Research tracker · FAQ

CJC-1295: frequently asked questions, answered from the record

Direct answers on safety, side effects, regulatory status, and the testosterone questions — each tagged to a study where a number is involved.

What CJC-1295 is and how it acts

These cover the basics — definition, mechanism, classification, and the forms. Where a number appears, it is tagged to the study that measured it; where the honest answer is that the data do not exist, the answer says so. This page is the full index of the questions readers ask; the topic pages carry the same answers in context.

Dosage, handling, and the ipamorelin pairing

Every answer here reports research parameters or handling notes from the published record. None is a recommendation, a protocol, or a dose to take — there is no approved human dose for CJC-1295.
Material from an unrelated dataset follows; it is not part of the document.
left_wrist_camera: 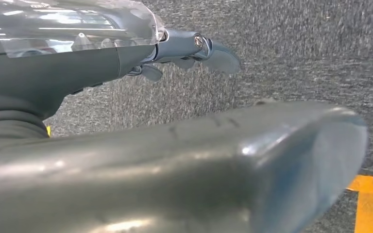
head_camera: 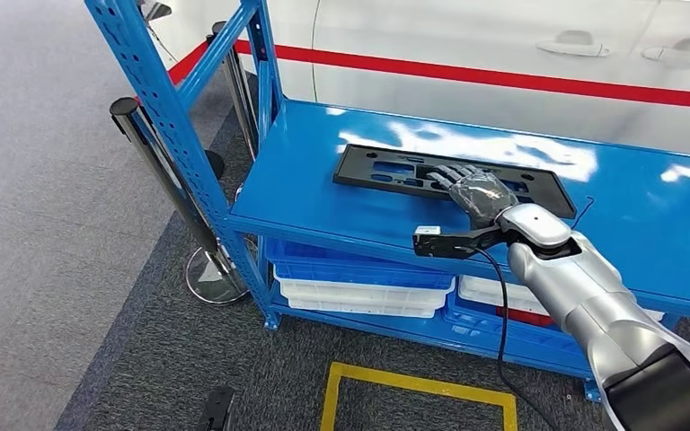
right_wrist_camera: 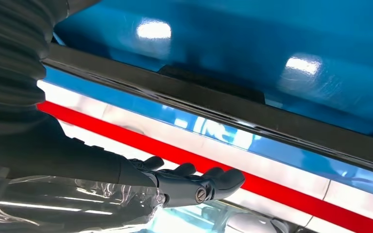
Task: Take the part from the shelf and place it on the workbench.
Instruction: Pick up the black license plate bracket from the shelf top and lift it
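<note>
A blue metal shelf rack with perforated uprights stands on grey carpeted floor. On its glossy top shelf lies a flat black plastic part with rectangular cut-outs, set lengthwise near the middle. The level below holds blue bins and white trays side by side. A yellow outlined square is marked on the floor before the rack.
</note>
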Available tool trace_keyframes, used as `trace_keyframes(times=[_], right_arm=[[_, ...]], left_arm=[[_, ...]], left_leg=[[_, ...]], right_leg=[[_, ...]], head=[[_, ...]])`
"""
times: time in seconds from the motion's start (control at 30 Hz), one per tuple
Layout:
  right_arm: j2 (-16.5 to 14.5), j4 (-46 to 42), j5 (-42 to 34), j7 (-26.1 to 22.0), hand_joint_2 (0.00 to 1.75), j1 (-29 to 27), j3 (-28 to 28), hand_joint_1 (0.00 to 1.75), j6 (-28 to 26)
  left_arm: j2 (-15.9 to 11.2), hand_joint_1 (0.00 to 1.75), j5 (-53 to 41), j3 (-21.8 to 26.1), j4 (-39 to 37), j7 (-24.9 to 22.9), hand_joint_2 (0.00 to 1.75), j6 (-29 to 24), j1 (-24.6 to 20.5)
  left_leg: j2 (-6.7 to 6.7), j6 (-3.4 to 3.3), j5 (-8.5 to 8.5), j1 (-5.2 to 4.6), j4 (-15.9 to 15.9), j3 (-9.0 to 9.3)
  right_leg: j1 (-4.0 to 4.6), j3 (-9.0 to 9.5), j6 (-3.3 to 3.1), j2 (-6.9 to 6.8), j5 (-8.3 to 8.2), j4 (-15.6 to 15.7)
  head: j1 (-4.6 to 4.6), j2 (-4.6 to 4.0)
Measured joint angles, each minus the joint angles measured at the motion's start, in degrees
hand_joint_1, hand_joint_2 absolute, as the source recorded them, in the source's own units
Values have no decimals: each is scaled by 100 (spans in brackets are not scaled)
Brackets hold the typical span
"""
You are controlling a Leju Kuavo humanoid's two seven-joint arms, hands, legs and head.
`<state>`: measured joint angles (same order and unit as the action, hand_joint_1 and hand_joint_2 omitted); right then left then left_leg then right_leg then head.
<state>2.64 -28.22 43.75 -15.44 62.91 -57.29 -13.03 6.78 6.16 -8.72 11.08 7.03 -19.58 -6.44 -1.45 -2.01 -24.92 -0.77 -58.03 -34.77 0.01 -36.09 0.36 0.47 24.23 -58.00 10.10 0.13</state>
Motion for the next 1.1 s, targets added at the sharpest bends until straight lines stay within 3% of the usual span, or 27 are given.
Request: trace_keyframes(times=[0.27, 0.4, 0.47, 0.53, 0.57, 0.6, 0.63, 0.7, 0.77, 0.83, 1.0, 1.1], right_arm=[[0, 67, -14, -21, 175, -84, -83, 0, -78], [3, 80, -40, -38, 175, -86, -111, 0, -85], [9, 84, -69, -45, 175, -79, -117, 0, -84], [14, 93, -87, -53, 175, -106, -125, 0, -83], [18, 101, -91, -55, 175, -137, -132, 0, -81], [22, 111, -94, -57, 175, -168, -142, 0, -82], [26, 123, -97, -58, 175, -190, -152, 0, -84], [30, 139, -100, -58, 175, -203, -169, 0, -92], [32, 152, -104, -60, 175, -203, -184, 0, -98], [37, 165, -111, -68, 175, -215, -201, 0, -100], [56, 181, -145, -89, 175, -228, -226, 0, -94], [70, 180, -185, -98, 175, -238, -244, 0, -90]], left_arm=[[-4, 0, 34, 3, 0, -4, 0, 93, 9], [-9, 0, 99, 19, 0, 33, 0, 97, 21], [-9, 0, 113, 28, 0, 44, 0, 90, 23], [-11, 0, 109, 37, 0, 51, 0, 80, 23], [-11, 0, 107, 39, 0, 52, 0, 79, 26], [-11, 0, 107, 40, 0, 52, 0, 79, 34], [-12, 0, 107, 40, 0, 52, 0, 81, 46], [-15, 0, 107, 42, 0, 60, 0, 89, 74], [-26, 0, 108, 44, 0, 70, 0, 98, 88], [-39, 0, 108, 48, 0, 73, 0, 111, 104], [-84, 0, 110, 54, 0, 75, 0, 155, 138], [-94, 0, 116, 78, 0, 70, 0, 144, 139]], left_leg=[[1, 29, 11, 11, 4, 11], [16, -68, 53, 4, 116, 98], [36, -98, 96, 40, 238, 201], [46, -107, 91, 36, 251, 239], [45, -102, 80, 38, 245, 247], [41, -91, 63, 42, 233, 255], [36, -73, 37, 49, 209, 264], [29, -16, -53, 67, 112, 274], [27, 54, -151, 61, -9, 245], [25, 111, -190, 47, -38, 230], [29, 33, -184, 42, 41, 287], [30, 37, -182, 46, 65, 301]], right_leg=[[-6, 13, -13, -1, -13, 0], [-15, 51, 60, -6, -10, 20], [-14, -89, 88, -11, 200, -336], [-42, -465, 116, -14, 525, -1084], [-60, -646, 133, -16, 611, -1403], [-81, -740, 150, -18, 589, -1532], [-103, -725, 165, -19, 459, -1443], [-141, -418, 189, -26, 55, -741], [-140, -166, 156, -16, -128, -202], [-115, -135, 81, 1, -100, -129], [-113, -110, 13, 31, -111, -67], [-100, -109, -7, 34, -99, -70]], head=[[0, -1], [0, -1], [-1, -1], [-1, -1], [-1, -1], [-1, -1], [-1, -1], [-1, -1], [2, -1], [7, 0], [11, 0], [11, 0]])
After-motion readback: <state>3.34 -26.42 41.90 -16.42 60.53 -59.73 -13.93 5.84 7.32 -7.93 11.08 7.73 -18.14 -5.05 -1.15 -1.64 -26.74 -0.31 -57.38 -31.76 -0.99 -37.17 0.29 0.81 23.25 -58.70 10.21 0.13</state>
What does the literature note about CJC-1295 side effects?

CJC-1295 is an unapproved research chemical, and the safety answers below come from a limited human record plus the known biology of the GH/IGF-1 axis. The reported concerns are inferred from GH-axis biology and IGF-1 epidemiology, not measured in large dedicated CJC-1295 safety trials, because no such trials exist.

The testosterone questions

A recurring cluster of searches asks whether CJC-1295 changes testosterone. The short answer across all of them: it acts on the growth-hormone axis, not the gonadal axis, and the published record reports no direct testosterone effect either way.